The number of lines with the string "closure" in the listing below is all that should be reported.

Data for review:
☆ ☆ ☆ ☆

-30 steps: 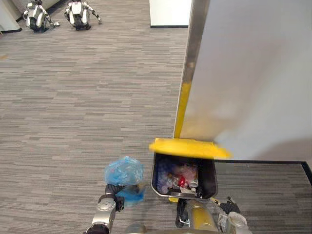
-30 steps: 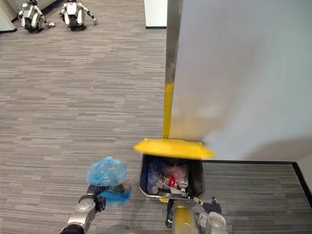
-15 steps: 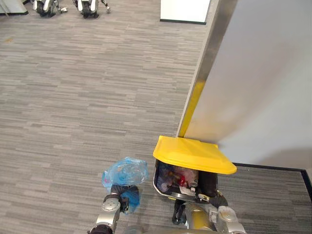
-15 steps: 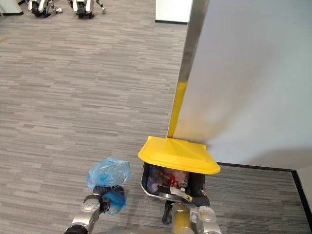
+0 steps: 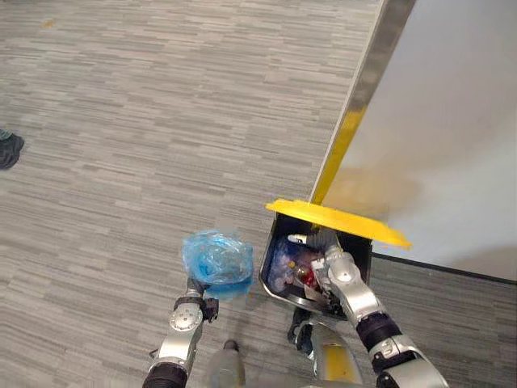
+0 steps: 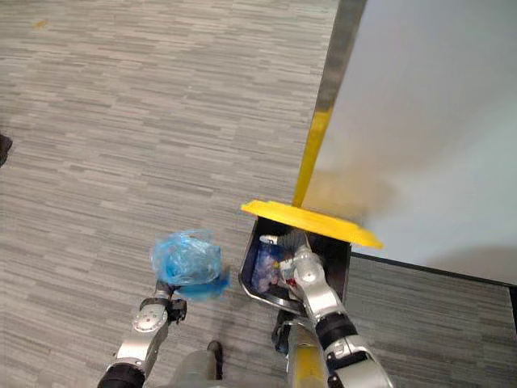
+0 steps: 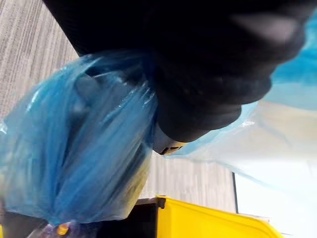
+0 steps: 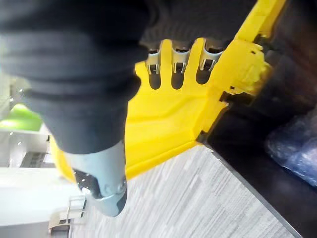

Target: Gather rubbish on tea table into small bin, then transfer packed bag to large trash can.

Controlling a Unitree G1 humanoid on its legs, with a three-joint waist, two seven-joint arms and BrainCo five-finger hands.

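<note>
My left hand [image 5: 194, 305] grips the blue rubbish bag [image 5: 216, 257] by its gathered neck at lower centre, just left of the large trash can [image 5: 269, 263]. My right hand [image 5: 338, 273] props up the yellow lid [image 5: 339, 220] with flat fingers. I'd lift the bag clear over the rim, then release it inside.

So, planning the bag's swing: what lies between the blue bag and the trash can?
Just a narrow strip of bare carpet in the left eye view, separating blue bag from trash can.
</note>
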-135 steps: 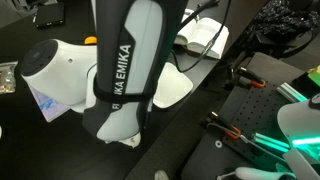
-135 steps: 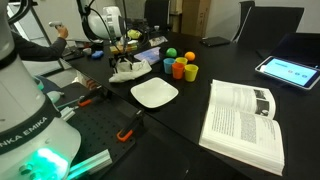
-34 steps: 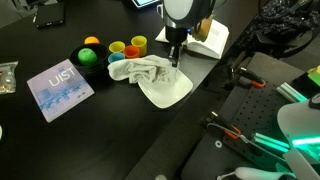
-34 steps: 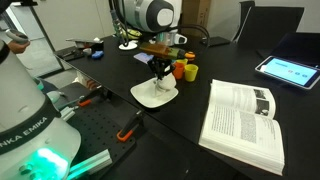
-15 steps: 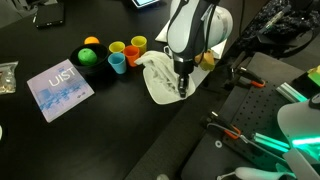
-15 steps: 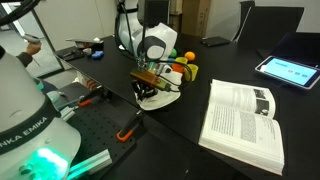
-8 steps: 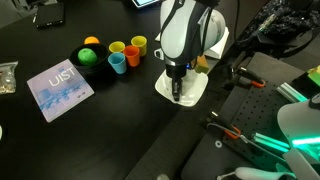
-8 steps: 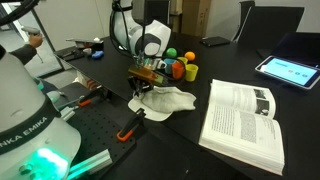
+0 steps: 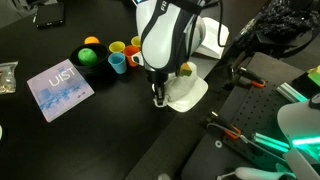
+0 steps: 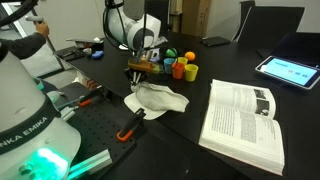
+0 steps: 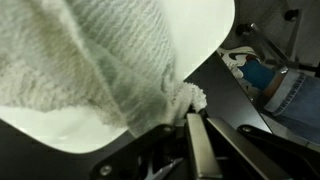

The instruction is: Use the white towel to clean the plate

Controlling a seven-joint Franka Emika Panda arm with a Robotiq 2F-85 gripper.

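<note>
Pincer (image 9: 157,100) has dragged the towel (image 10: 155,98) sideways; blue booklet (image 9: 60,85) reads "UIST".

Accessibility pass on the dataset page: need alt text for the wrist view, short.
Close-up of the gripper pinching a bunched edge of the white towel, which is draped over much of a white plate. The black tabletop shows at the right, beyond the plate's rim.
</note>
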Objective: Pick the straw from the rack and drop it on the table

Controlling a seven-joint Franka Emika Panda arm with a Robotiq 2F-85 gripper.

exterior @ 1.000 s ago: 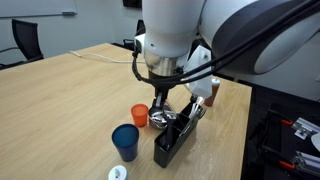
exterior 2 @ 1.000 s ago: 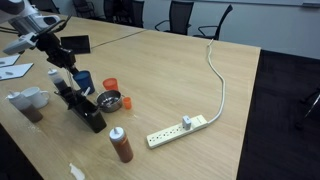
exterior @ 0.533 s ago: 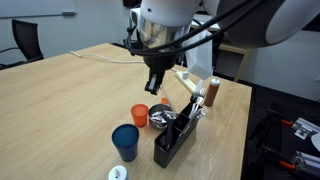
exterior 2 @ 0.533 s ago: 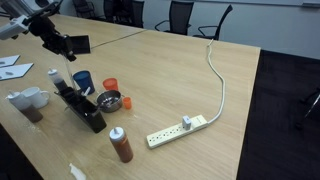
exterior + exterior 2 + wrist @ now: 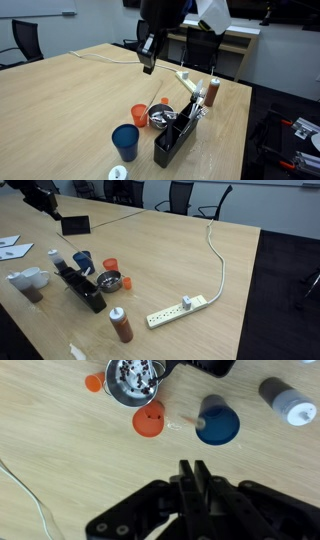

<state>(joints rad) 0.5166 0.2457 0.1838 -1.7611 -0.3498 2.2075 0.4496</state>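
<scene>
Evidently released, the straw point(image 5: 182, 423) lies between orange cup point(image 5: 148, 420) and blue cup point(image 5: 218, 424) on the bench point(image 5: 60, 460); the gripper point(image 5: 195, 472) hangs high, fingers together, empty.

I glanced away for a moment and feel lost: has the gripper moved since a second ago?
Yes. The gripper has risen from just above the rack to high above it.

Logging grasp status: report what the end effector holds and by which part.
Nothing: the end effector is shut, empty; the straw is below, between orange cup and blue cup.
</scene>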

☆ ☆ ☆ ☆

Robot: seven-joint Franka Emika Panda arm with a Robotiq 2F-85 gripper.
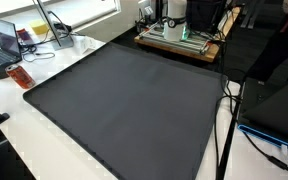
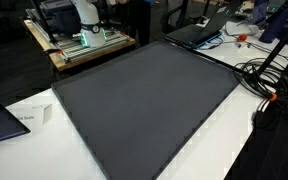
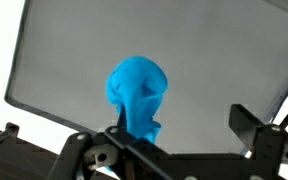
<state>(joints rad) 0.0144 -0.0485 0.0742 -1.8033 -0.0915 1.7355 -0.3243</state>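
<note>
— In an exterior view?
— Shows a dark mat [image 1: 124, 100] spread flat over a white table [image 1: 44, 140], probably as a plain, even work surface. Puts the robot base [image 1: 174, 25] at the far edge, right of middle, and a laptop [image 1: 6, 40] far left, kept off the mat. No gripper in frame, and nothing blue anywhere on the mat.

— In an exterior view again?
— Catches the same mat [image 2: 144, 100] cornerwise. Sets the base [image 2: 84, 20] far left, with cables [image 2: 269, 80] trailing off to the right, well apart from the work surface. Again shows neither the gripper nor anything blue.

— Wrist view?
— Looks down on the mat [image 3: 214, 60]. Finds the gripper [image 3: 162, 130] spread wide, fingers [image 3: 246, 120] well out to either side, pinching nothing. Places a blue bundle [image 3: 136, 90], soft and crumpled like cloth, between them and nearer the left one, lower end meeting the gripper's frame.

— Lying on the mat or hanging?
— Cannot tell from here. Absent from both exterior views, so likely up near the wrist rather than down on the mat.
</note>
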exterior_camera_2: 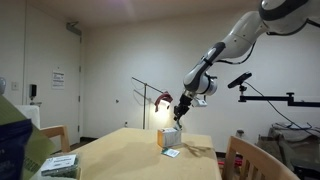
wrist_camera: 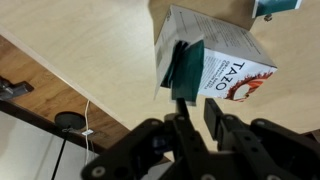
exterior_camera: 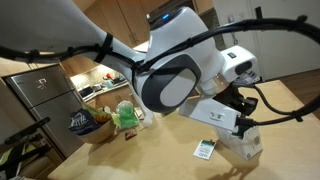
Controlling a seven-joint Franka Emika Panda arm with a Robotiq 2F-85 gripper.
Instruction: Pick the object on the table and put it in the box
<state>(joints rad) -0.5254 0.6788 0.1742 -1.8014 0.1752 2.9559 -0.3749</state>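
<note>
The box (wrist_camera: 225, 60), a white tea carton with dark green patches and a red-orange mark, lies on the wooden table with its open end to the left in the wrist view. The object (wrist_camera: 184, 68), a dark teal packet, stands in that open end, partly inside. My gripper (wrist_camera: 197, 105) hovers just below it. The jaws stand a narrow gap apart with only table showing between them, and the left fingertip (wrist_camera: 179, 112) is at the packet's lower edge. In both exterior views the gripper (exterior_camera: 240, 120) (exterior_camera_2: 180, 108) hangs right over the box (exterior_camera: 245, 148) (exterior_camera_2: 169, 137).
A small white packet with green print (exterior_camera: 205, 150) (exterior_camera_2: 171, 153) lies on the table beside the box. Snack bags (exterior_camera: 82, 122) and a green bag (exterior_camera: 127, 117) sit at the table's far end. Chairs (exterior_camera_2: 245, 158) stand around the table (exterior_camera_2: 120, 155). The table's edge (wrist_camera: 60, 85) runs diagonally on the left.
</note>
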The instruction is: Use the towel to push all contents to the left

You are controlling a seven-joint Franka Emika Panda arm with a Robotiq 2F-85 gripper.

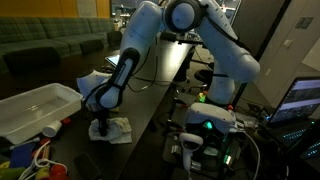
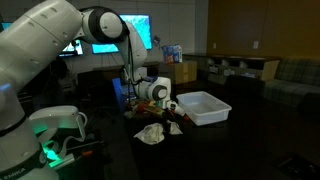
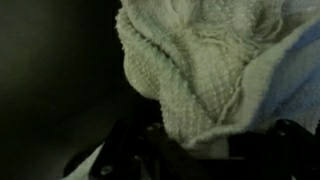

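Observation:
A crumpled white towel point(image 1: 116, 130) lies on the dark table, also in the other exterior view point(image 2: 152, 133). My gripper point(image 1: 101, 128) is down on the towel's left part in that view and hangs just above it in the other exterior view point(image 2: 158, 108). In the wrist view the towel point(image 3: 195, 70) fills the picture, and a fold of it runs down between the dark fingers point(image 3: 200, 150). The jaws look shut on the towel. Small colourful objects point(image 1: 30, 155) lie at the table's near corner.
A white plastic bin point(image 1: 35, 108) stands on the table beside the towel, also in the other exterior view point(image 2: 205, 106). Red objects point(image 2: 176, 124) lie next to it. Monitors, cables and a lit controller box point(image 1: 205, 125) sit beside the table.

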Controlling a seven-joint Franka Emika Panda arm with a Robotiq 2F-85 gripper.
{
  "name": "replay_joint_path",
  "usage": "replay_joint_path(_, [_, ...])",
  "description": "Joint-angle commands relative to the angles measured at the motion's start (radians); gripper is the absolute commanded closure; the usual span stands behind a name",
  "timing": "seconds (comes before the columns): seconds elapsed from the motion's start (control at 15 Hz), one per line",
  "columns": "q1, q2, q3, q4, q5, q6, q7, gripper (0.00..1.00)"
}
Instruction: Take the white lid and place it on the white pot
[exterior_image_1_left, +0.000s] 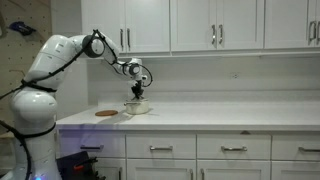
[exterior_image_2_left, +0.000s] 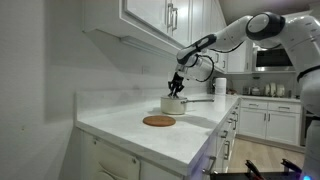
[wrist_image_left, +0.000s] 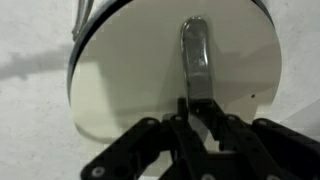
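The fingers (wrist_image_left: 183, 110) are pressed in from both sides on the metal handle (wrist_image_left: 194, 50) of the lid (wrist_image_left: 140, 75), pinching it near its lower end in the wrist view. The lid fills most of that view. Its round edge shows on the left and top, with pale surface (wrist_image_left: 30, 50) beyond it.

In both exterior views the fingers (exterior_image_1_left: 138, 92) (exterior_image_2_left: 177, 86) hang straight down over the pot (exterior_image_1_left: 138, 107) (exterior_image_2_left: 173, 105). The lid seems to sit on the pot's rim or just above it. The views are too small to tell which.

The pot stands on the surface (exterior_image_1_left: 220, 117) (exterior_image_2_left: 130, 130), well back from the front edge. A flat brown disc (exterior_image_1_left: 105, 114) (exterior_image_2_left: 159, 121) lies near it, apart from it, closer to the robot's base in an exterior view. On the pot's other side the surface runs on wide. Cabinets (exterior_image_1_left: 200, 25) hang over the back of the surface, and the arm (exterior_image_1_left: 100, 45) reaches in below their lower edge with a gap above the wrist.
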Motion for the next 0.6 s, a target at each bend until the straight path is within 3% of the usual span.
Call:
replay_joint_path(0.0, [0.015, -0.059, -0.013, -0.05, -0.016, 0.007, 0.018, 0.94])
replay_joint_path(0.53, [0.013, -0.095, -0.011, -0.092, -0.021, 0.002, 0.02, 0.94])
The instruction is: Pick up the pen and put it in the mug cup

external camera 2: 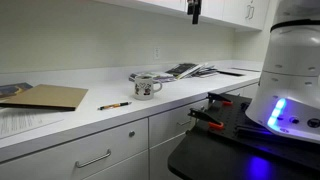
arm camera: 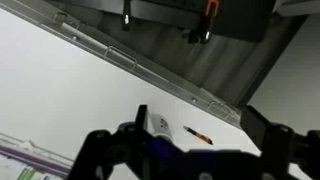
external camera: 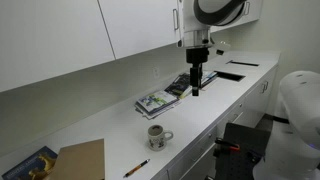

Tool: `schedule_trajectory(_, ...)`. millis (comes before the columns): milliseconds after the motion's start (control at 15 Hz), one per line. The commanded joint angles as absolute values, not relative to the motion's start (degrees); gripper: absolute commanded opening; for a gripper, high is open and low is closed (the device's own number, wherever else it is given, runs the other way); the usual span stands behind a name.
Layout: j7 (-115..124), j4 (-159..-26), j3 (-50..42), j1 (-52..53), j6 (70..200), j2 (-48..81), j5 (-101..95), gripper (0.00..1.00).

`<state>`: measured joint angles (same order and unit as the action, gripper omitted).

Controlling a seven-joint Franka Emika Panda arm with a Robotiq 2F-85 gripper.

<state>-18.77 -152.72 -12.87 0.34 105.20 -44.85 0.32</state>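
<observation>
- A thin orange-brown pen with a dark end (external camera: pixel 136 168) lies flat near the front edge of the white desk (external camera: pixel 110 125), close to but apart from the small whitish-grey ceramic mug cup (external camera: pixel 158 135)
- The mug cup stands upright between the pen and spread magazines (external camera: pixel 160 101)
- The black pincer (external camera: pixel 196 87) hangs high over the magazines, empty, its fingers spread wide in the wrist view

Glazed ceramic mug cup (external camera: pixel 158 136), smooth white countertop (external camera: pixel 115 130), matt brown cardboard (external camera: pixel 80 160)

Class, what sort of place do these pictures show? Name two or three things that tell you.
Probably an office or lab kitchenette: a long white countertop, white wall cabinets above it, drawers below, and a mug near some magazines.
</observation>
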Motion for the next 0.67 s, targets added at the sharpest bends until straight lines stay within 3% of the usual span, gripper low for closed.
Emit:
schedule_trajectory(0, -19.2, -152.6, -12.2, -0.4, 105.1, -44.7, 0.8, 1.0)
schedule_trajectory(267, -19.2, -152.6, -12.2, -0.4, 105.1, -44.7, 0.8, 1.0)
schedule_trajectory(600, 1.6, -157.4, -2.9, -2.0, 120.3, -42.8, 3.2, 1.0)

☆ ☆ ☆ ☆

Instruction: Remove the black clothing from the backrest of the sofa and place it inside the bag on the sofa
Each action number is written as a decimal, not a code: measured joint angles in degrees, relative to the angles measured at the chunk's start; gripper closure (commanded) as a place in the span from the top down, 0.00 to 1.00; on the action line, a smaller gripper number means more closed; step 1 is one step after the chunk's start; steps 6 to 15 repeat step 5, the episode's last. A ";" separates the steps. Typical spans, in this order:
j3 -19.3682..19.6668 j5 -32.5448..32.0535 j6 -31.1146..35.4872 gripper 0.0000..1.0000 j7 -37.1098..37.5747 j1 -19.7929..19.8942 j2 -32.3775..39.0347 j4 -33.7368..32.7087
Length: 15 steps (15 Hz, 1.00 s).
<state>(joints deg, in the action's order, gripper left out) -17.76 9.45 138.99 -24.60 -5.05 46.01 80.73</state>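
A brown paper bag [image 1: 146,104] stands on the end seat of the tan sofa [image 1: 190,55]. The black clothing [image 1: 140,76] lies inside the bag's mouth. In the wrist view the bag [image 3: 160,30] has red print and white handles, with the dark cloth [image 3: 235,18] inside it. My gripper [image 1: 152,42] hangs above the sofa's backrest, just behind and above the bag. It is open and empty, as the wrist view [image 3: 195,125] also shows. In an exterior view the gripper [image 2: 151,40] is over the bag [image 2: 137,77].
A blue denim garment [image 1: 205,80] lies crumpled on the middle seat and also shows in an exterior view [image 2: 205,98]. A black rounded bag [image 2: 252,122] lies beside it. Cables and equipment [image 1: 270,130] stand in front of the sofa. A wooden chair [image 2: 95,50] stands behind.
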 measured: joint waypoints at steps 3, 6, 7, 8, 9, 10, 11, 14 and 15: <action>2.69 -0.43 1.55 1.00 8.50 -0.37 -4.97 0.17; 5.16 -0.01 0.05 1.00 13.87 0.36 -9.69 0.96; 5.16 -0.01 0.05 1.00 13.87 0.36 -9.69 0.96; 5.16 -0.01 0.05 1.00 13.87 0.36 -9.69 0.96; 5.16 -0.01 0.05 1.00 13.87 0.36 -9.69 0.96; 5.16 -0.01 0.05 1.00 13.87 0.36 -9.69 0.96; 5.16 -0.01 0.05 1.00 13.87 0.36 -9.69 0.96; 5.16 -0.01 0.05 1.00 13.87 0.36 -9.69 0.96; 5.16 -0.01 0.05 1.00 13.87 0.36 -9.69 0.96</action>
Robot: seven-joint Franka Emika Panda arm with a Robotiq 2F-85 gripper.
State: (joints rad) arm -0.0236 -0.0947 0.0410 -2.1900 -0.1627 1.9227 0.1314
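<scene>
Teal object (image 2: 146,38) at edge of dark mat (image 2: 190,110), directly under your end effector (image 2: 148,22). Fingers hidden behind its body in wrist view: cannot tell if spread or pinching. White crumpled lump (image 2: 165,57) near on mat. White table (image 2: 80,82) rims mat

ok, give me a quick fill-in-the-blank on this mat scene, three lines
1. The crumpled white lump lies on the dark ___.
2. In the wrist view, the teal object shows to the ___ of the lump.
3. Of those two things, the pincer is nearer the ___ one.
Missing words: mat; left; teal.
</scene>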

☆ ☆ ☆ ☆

The answer:
2